Saturday, September 19, 2009

Dispatches from London

Followers of this blog will know of Michael Sherbourne, a British WWII vet still forming an outpost of reason in what may yet become Londonistan. Michael has exchanged e-mails with other readers about his life, and I earlier posted his recollection of a meeting of famous British leftists extolling Stalinist Russia.

Below, with his permission, are some of his exchanges. They should keep him in the Tower of London, with other British national treasurers. ~Bob

I was born in London's most poverty stricken area, in February, 1917 into a very poor family, as my father was more out of work than in. The "dole" as they then called the government payout to unemployed was never sufficient for a family of two parents and four growing boys.

We didn't have bikes until we left school (mostly at 14)

We had no cars to ride in (never mind safety belts). Cars were only for the rich -- and I mean RICH.

Our milk was delivered in a horse-drawn "chariot" with two large churns into which the milkman dipped a pewter measure of either one or two pints which he then poured into the customer's jug. His milk was not refrigerated. We had no "fridges".

We had no gardens so no garden hose to drink from. If we were lucky we had a back yard. Our houses were all back-to-back.

Where we lived there were no trees for us to climb and fall from. We climbed lamp posts

We had no radios (which were called wireless sets) and of course television had not yet been invented. We had no telephones.
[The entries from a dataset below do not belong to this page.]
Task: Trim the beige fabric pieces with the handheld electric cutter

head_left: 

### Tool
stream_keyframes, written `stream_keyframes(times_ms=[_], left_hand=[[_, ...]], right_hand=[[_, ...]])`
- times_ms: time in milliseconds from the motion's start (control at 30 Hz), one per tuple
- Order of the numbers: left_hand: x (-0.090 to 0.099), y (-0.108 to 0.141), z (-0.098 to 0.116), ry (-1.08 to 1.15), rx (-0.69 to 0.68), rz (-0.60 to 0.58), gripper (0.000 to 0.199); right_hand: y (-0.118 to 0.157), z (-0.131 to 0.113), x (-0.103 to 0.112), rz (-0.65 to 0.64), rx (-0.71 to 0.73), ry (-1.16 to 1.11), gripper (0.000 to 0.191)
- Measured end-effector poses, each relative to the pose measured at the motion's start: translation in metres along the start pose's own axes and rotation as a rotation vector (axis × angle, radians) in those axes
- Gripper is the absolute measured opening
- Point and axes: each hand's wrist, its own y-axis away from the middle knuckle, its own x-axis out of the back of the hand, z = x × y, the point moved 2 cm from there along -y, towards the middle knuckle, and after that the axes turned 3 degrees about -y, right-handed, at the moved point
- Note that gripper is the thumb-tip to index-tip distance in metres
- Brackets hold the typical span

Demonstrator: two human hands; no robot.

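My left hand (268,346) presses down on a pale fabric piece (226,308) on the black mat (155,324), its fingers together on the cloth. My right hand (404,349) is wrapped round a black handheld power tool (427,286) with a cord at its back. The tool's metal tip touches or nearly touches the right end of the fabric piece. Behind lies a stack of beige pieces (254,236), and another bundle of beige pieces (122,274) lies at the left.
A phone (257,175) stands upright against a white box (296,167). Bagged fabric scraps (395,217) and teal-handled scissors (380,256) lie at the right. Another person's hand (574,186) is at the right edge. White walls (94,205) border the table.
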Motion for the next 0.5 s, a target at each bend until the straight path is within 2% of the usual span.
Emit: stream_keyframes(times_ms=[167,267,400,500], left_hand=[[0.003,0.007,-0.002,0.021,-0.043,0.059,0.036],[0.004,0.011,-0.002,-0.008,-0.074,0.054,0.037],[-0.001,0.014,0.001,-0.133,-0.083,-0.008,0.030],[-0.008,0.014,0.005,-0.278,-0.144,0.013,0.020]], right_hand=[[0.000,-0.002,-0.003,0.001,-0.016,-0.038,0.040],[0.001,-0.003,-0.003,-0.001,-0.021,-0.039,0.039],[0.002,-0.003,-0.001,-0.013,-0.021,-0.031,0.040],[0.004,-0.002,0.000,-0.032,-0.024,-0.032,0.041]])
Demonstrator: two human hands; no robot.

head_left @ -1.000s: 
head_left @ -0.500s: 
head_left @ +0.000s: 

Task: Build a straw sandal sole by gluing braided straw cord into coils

To play football (soccer) we had no ball, so we screwed up into a ball-shaped mass, old newspapers tied round and round with string and for goals we used chalk lines drawn on facing walls.

The same for cricket. The wicket was three vertical lines chalked on a telegraph pole with a short line on top and the ball was a smaller version of the football, using less newspaper. For a bat we would find an old plank of wood and fashion a handle on it

WE LIVED THROUGH TWO TERRIBLE WORLD WARS AND WE SURVIVED.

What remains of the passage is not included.